» Exercise objective:
Count the lines in the entries that contain "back". Say the number and nothing more.

» Information given:
______

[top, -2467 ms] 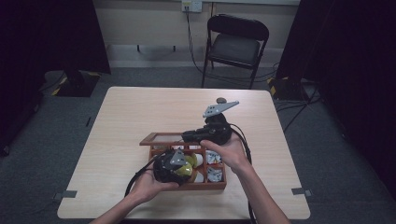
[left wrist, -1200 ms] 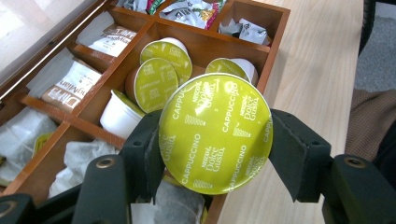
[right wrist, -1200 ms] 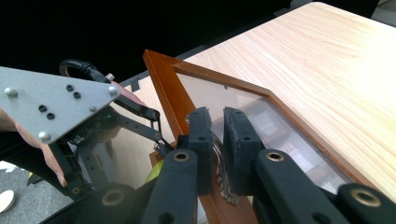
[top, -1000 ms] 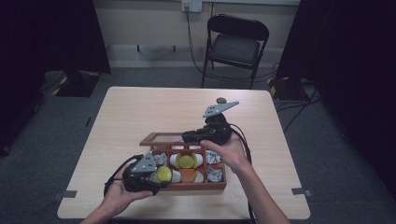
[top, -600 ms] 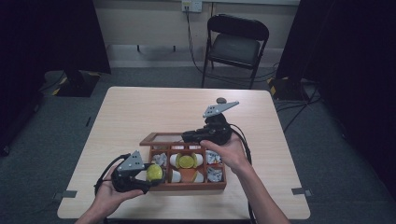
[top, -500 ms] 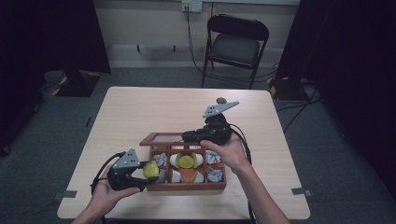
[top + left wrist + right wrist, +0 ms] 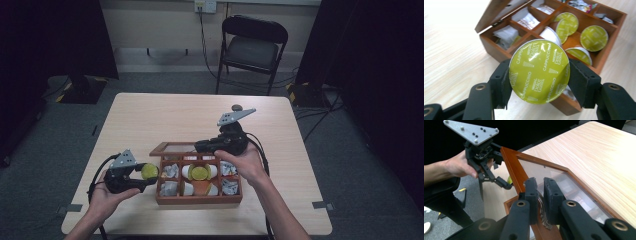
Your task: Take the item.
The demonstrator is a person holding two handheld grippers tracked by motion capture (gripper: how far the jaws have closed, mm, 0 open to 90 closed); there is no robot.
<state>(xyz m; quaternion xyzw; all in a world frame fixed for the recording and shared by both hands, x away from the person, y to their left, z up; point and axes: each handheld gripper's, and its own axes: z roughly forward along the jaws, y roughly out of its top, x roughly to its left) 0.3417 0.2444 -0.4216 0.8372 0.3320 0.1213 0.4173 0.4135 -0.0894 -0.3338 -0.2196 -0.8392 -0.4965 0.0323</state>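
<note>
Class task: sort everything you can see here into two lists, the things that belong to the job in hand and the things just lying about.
In the job:
- left gripper, shut on the green capsule
- right gripper, shut on the glass lid
- wooden box, open
- other capsules and sachets inside

Lying about:
- folding chair
- wall cables
- small dark object on the table

A black chair (image 7: 253,50) stood far beyond your right gripper (image 7: 201,146); a small dark object (image 7: 237,107) lay nearer, on the table (image 7: 165,115).
</note>
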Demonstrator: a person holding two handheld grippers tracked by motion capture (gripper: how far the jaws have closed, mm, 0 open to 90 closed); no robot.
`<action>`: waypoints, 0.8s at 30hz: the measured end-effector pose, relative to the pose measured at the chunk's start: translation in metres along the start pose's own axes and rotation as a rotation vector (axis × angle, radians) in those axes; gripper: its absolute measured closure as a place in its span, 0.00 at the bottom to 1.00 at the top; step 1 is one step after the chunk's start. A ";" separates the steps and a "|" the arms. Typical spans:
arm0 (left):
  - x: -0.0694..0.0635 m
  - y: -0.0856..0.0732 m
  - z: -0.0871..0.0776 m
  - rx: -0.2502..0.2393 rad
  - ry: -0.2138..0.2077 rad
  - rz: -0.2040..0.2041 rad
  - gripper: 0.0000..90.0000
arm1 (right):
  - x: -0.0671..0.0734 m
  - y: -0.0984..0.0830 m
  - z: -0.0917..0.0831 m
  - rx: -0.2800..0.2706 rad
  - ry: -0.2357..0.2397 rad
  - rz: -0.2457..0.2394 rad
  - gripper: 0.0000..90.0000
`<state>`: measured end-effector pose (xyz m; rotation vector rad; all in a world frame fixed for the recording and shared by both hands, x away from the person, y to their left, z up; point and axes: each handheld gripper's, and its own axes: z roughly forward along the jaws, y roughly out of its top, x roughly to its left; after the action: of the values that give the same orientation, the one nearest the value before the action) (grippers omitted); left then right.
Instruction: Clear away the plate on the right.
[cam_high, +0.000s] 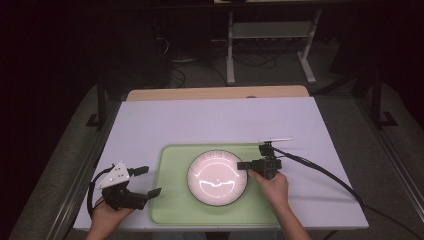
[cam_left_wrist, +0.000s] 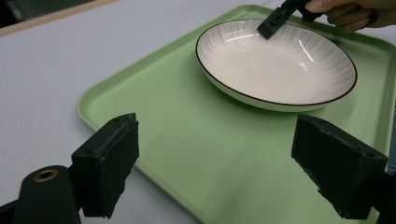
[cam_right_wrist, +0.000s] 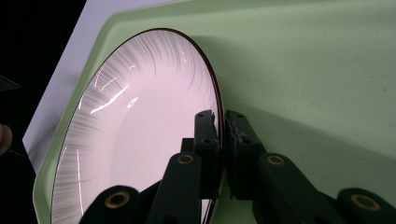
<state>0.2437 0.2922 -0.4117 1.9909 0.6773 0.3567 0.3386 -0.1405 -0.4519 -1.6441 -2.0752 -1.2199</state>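
High view takes in a dark room with a grey floor and a white frame stand (cam_high: 270, 35) at the far side. A white table (cam_high: 220, 120) with a wooden far edge fills the middle. On its near half lies a pale green tray (cam_high: 172, 200), and a white plate (cam_high: 217, 177) with a dark rim rests on the tray's middle. The right gripper (cam_high: 243, 165) reaches in from the right, its jaws clamped together on the plate's right rim. The left gripper (cam_high: 149, 181) hangs at the tray's near left edge, jaws wide apart, holding nothing.
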 end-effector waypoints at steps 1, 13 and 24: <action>0.000 0.000 0.000 -0.001 0.001 0.002 0.16 | 0.000 0.000 -0.001 0.001 -0.002 -0.004 0.92; 0.000 0.000 0.001 0.006 -0.001 0.004 0.16 | 0.002 -0.004 -0.004 0.010 -0.020 -0.036 0.86; 0.000 0.000 0.002 0.012 0.003 0.006 0.16 | 0.007 -0.007 -0.017 -0.059 -0.061 -0.125 0.66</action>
<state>0.2449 0.2911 -0.4132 2.0044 0.6771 0.3605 0.3247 -0.1479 -0.4403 -1.6173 -2.2299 -1.2962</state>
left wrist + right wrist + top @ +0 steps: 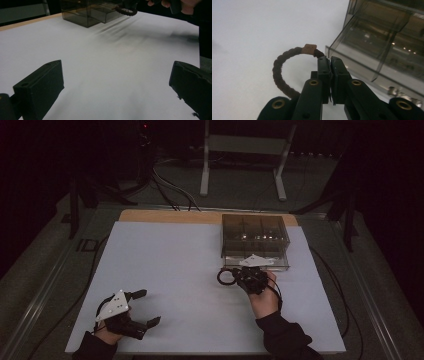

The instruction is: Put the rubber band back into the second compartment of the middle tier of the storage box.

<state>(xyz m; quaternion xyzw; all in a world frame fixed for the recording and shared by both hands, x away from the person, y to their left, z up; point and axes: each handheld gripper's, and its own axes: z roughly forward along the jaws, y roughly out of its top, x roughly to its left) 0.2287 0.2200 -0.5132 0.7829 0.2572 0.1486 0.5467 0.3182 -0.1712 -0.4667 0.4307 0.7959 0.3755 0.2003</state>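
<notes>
No text, label, brand, number or sign is showing clearly enough to be read on anything in these views.

I am at a tabletop (165,270) covered by a white sheet, with a strip of bare wood (170,216) showing along its far edge. Around it the room is dark. Beyond lies grey floor (240,190) crossed by black cables (167,190), and the white legs of a stand (242,157) rise there. Metal rails (45,290) flank the tabletop
</notes>
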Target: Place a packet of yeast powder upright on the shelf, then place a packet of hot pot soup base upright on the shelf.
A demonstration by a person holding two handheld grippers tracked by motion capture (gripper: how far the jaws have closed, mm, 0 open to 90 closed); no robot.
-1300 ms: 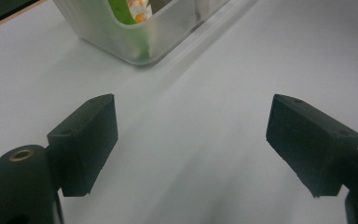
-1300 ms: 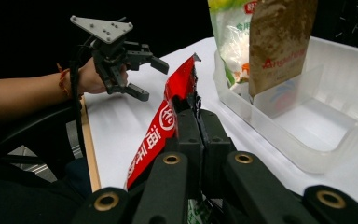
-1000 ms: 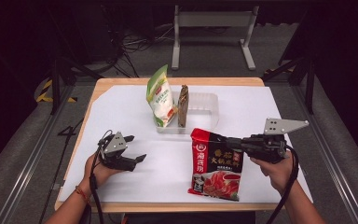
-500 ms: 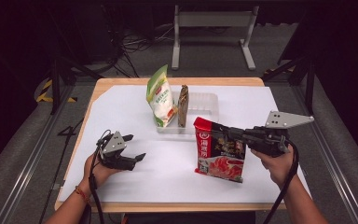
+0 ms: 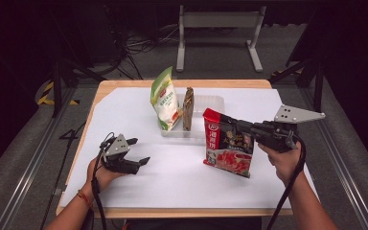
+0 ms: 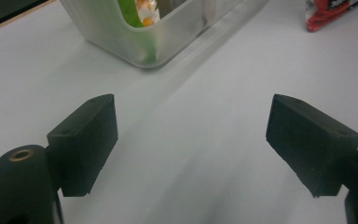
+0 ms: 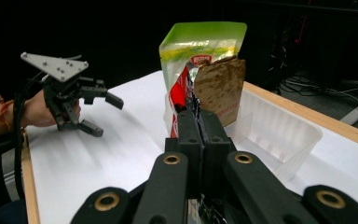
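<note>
A red printed pouch (image 5: 227,146) hangs upright just above the white table cover, and my right gripper (image 5: 237,125) is shut on its top edge. In the right gripper view the jaws (image 7: 198,121) pinch the red pouch (image 7: 179,91) edge-on. Beyond it, a green pouch (image 7: 200,42) and a brown pouch (image 7: 221,86) stand in a clear plastic tray (image 7: 284,135). From above, the green pouch (image 5: 164,98) and brown pouch (image 5: 188,108) fill the tray's (image 5: 211,103) left end. My left gripper (image 5: 138,151) rests on the table at the left, open and holding nothing (image 6: 191,140).
The tray's right half holds nothing. The white cover (image 5: 124,110) spans most of the wooden table, with a bare wood edge (image 5: 172,212) at the front. In the left gripper view, the tray corner (image 6: 135,42) lies ahead and the red pouch's bottom (image 6: 331,11) is at top right.
My right gripper has carried the red pouch up and away from the front edge, closer to the tray. The left gripper has stayed still.
</note>
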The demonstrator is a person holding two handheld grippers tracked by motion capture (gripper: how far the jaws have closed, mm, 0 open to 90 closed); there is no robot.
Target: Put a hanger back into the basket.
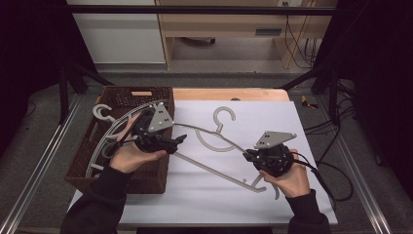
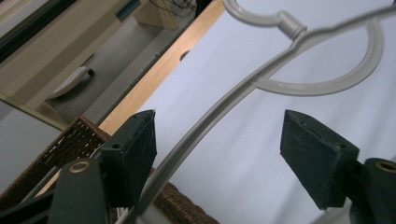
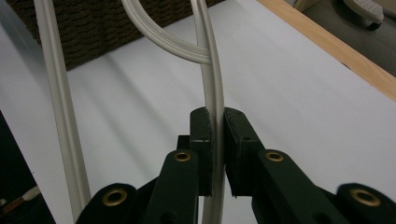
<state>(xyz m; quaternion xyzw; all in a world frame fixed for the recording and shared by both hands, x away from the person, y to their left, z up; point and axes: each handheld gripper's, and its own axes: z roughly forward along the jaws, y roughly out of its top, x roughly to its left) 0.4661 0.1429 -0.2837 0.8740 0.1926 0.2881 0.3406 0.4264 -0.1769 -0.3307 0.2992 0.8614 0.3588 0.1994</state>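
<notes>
Nearest the high camera are the person's two dark sleeves, coming in from the bottom edge. The right hand holds the right tool (image 1: 249, 156) over the white sheet (image 1: 272, 122) that covers most of the counter (image 1: 229, 94). In the right gripper view its two black pads are pressed together on the grey hanger's (image 1: 214, 139) upper arm, clamped tight with the plastic running straight up between them. The hanger's lower bar runs alongside to the left in that view, apart from the pads.

The hanger lies slantwise across the sheet, its hook near the sheet's middle, one end toward the person's right hand and the other reaching the wicker basket (image 1: 122, 95). The left tool (image 1: 181, 140) sits at that end, just beside the basket's right wall. In the left gripper view its pads stand apart; the hanger's arm passes between them, close against one pad and well clear of the other, so nothing is gripped there.

The basket holds more grey hangers (image 1: 104, 124), one hook poking over its far left corner. It stands at the counter's left edge. The far right part of the sheet and the strip along its near edge are bare, with a bare wooden band of counter beyond the sheet.
</notes>
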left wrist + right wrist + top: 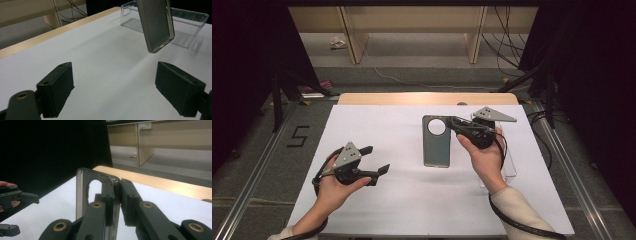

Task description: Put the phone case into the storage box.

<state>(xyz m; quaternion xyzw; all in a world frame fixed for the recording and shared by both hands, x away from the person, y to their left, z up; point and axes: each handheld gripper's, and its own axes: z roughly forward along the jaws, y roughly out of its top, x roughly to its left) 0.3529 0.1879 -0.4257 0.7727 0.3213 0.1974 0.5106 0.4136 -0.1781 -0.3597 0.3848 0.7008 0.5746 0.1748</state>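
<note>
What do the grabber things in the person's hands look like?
Each is black, with two chunky flat-faced jaws and brass-coloured rivets at the joints. The left gripper and right gripper each carry a grey three-cornered plate and trail a black cable. The person's sleeves are cream.

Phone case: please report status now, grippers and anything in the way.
Right gripper shut on phone case, held above the table. Left gripper open, empty. Clear case lies behind, apart. Nothing in the way.

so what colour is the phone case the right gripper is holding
Grey, with a translucent look; the phone case shows best in the left gripper view.
</note>
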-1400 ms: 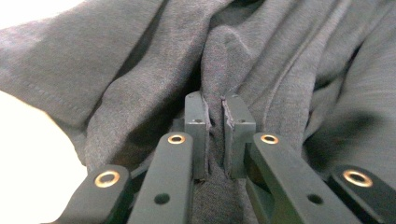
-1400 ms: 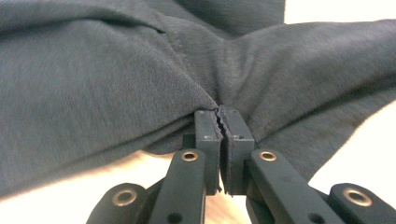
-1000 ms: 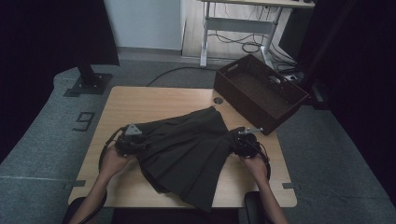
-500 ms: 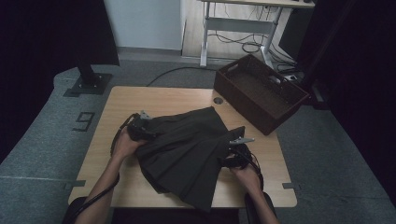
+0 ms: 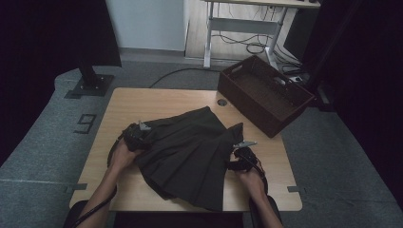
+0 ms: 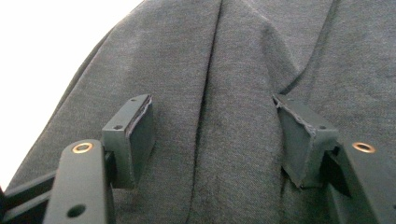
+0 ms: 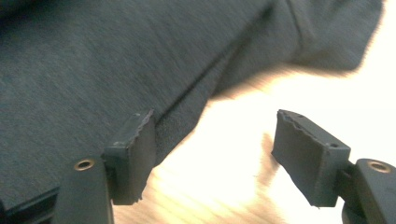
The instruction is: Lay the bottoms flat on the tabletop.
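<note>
a dark grey pleated fabric skirt point(image 5: 190, 152) is lying spread across the middle of the light wooden surface point(image 5: 157, 102), its narrow waist end pointing toward the far edge and its wide hem fanning out toward the person's side, with one corner hanging slightly past the near edge. the left gripper point(image 5: 138, 135) is sitting at the skirt's left edge near the waist, with the person's left hand point(image 5: 122, 154) wrapping around it from behind. in the left gripper view the jaws are standing apart over the pleats of the cloth, the pads point(image 6: 140, 135) not pinching anything, having just been closing a little; the fabric is lying between and beneath them without being squeezed. the right gripper point(image 5: 240, 154) is sitting at the skirt's right edge, just beside the cloth, held by the person's right hand point(image 5: 252, 178). in the right gripper view its jaws are also standing open, having just been closing a little, with one pad at the skirt's edge and the other over bare wood, so nothing is being gripped. a dark brown woven rectangular basket point(image 5: 266, 95) is resting at the far right corner of the surface, partly overhanging it, well apart from the skirt and both grippers
</note>
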Tool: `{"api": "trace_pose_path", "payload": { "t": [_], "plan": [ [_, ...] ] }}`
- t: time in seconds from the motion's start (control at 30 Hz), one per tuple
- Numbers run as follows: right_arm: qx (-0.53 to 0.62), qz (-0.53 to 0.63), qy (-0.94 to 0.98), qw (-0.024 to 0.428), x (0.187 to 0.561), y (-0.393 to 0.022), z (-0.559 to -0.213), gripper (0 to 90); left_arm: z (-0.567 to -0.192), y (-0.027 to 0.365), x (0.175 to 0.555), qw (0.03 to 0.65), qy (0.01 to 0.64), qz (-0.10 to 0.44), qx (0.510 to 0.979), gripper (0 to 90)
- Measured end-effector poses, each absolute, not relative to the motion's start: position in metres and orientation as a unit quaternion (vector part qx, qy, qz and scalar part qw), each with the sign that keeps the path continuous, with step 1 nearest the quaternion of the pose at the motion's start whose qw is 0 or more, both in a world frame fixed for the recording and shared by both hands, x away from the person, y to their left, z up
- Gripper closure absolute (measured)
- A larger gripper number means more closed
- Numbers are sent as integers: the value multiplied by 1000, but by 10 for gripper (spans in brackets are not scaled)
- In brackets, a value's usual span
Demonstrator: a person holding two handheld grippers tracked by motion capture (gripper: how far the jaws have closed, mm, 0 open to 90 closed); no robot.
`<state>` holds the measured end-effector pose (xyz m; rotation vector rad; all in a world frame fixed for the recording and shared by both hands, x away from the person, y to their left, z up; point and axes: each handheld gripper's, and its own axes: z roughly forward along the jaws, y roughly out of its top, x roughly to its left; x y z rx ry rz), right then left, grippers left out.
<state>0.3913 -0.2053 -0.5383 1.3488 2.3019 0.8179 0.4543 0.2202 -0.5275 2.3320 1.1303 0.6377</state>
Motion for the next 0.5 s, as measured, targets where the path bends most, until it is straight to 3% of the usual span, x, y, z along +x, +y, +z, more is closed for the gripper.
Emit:
{"api": "trace_pose_path", "payload": {
  "t": [0.5],
  "plan": [
    [514, 263, 793, 194, 404, -251, -535, 411, -528, 252, 395, 237, 444, 236, 831, 344]
  ]
}}
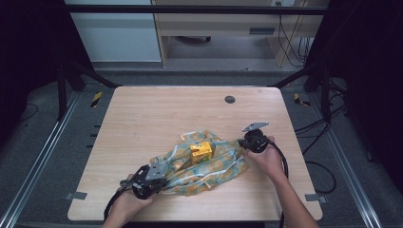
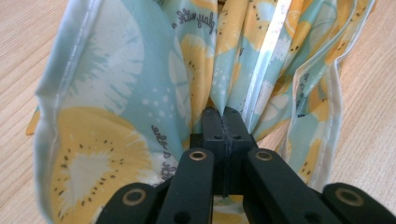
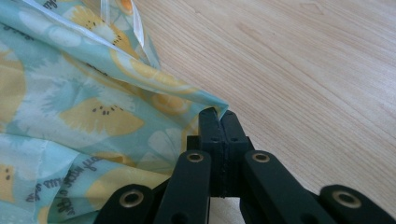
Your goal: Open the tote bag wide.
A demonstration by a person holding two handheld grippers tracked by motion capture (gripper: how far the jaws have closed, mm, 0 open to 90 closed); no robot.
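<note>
High view: my left gripper (image 1: pixel 151 178) and right gripper (image 1: pixel 253 138) both have fingers clamped on the patterned cloth (image 1: pixel 223 164), yellow box (image 1: pixel 201 152) on top.

Black jaws, brass-ringed screws; grey three-cornered plates; black cables; forearms unsleeved.

The cloth (image 2: pixel 126 93) is thin woven fabric, smooth with a light sheen, printed with fruit slices. The table (image 1: pixel 142 118) is pale wood grain, matt. The left gripper (image 2: pixel 223 114) looks like matt black plastic with brass-coloured rivets.
</note>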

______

» Result for this exercise:
2